| Task directions |
What is the number of lines in these records that hold the word "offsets"? Reply with that number alone.

[[ Information given open ]]

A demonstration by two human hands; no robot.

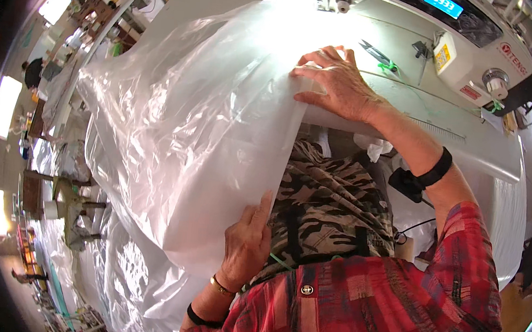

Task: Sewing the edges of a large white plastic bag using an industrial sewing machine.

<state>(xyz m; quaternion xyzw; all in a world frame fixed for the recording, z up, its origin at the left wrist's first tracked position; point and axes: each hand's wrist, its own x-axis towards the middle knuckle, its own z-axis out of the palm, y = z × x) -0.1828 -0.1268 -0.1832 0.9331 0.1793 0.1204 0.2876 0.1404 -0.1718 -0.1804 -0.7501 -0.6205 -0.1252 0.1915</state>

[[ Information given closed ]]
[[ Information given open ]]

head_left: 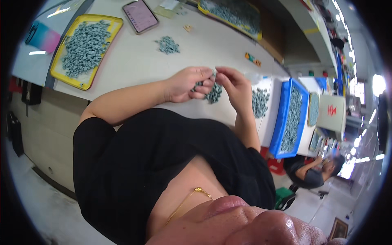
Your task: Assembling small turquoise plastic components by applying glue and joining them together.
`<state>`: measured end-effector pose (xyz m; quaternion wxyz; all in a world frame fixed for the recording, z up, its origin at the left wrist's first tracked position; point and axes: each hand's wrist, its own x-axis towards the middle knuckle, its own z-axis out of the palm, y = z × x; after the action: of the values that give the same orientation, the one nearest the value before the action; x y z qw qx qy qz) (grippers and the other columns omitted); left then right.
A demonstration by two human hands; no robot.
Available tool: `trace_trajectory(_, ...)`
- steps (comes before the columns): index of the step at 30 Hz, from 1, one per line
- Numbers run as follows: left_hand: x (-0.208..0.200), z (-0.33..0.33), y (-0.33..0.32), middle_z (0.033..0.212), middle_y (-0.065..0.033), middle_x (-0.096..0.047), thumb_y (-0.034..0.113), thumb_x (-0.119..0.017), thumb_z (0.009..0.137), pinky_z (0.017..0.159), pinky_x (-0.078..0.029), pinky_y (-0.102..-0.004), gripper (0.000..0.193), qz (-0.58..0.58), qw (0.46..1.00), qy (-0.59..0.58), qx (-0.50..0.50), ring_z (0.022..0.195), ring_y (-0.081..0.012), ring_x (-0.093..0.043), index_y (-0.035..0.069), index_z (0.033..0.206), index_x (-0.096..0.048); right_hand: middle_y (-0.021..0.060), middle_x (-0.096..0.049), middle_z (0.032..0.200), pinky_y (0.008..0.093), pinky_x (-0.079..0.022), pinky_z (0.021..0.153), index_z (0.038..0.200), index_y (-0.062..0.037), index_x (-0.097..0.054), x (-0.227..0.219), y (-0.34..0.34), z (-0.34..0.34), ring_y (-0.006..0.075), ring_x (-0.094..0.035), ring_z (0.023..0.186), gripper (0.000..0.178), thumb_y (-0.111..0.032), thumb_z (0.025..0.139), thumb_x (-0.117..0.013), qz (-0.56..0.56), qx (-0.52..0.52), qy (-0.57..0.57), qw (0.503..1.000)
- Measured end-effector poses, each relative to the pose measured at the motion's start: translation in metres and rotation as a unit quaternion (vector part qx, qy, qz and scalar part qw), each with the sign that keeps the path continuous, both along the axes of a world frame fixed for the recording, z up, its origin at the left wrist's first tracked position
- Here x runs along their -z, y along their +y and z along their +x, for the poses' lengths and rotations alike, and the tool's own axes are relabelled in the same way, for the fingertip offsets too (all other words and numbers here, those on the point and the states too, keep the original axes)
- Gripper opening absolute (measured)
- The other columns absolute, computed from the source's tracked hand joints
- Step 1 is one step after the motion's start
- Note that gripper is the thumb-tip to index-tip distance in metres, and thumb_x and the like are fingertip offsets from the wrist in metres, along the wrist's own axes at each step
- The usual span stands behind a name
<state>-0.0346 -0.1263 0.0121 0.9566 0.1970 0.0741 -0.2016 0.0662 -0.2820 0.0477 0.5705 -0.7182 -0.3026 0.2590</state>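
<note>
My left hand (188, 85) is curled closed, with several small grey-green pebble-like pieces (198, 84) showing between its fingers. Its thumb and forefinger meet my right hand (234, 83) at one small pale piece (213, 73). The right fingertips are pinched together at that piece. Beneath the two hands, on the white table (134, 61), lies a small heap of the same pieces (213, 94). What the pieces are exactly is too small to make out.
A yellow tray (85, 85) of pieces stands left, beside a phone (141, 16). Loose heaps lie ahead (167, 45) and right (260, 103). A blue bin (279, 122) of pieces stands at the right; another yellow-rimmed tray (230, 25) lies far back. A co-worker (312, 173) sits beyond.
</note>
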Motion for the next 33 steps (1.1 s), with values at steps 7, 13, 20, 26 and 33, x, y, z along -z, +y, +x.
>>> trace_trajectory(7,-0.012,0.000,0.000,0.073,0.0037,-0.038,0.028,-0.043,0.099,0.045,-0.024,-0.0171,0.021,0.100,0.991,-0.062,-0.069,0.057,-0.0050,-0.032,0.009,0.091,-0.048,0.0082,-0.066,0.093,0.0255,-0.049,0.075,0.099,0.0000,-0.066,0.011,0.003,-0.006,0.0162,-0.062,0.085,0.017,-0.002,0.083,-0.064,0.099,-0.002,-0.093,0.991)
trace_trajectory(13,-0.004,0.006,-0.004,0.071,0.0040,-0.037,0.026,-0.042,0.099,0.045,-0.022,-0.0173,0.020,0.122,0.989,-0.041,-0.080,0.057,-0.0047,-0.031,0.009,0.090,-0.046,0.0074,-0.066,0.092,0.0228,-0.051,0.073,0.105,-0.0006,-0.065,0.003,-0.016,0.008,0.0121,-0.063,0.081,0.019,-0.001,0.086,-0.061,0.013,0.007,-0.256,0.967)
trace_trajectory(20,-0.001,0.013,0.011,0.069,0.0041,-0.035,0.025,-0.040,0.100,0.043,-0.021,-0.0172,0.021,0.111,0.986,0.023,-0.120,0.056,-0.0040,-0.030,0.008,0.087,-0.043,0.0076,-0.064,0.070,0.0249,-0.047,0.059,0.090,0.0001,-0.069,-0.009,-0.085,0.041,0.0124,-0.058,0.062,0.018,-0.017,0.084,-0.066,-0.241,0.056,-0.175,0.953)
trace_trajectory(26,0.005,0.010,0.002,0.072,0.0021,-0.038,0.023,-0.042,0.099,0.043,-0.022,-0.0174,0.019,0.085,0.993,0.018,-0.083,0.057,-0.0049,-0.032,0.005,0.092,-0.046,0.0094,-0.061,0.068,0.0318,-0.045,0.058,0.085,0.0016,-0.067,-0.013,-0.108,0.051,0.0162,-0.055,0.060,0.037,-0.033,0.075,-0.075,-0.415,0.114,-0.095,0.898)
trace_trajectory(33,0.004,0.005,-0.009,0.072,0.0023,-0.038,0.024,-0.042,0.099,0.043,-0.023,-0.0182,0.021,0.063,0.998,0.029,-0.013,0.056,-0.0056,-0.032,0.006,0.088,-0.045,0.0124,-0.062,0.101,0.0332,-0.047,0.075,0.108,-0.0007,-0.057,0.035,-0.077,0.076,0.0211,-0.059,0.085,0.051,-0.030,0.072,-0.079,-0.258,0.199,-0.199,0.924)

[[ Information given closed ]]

| Your solution |
2